Andy’s follow up single to Everlasting Love, and the third single lifted off the Shadow Dancing album, was a song credited to Barry Gibb and the group’s keyboardist Blue Weaver, (Our Love) Don’t Throw It All Away. It was a melancholy ballad with soaring strings and a prominent Fender Rhodes keyboard accompaniment, which was designed to really showcase Andy’s vocal skills, but he struggled, and at times sounded like a poor Barry Gibb impersonator, the song crept onto the US charts at #9. About the recording of this song Blue Weaver recalled “When Andy actually went to record it, Barry listened to it [the original Bee Gees version from 1977] again and thought, ‘Oh, it’s not finished’, so Barry wrote the whole of the middle-eight right there”.

Professionally Andy was still giving the impression that he was peaking despite his toxic lifestyle, appearances on NBC’s Special Olivia! with expat Aussie Olivia Newton-John and ABBA, as well as a Yuletide guest spot on Bob Hope’s All- Star Christmas Special, apparently cemented Andy’s position in the superstar firmament, but by the early 80’s the cracks were beginning to appear.

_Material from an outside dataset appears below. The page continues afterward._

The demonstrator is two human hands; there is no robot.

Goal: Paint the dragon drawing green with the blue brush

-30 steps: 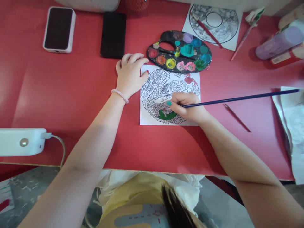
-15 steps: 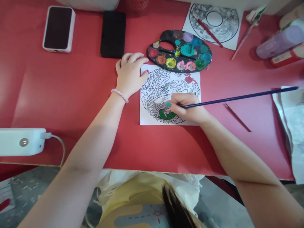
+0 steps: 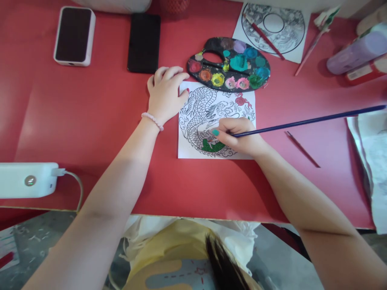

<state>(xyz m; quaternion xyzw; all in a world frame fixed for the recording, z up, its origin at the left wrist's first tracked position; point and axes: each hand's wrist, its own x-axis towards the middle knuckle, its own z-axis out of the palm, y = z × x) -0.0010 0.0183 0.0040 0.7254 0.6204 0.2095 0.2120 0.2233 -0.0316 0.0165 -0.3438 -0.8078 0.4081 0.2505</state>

Andy’s last studio album would be 1980’s After Dark, it was a Barry Gibb project propping up Andy’s career and fulfilling his contractual obligations to RSO. By this time Andy’s drug use had spiraled out of control, his voice was in bad shape, he was barely writing songs, and he could not be counted on to appear for recording sessions. Barry created new songs, found old ones, and sang vocal tracks, he could also do good impressions of Andy’s voice, and much of what sounds like Andy is in fact Barry, filling in lines or phrases Andy missed or sang off-key. Barry was now Andy’s songwriter, backing singer, producer, and sometime-ventriloquist, After Dark has been re-defined as a Barry Gibb concept of an Andy Gibb album.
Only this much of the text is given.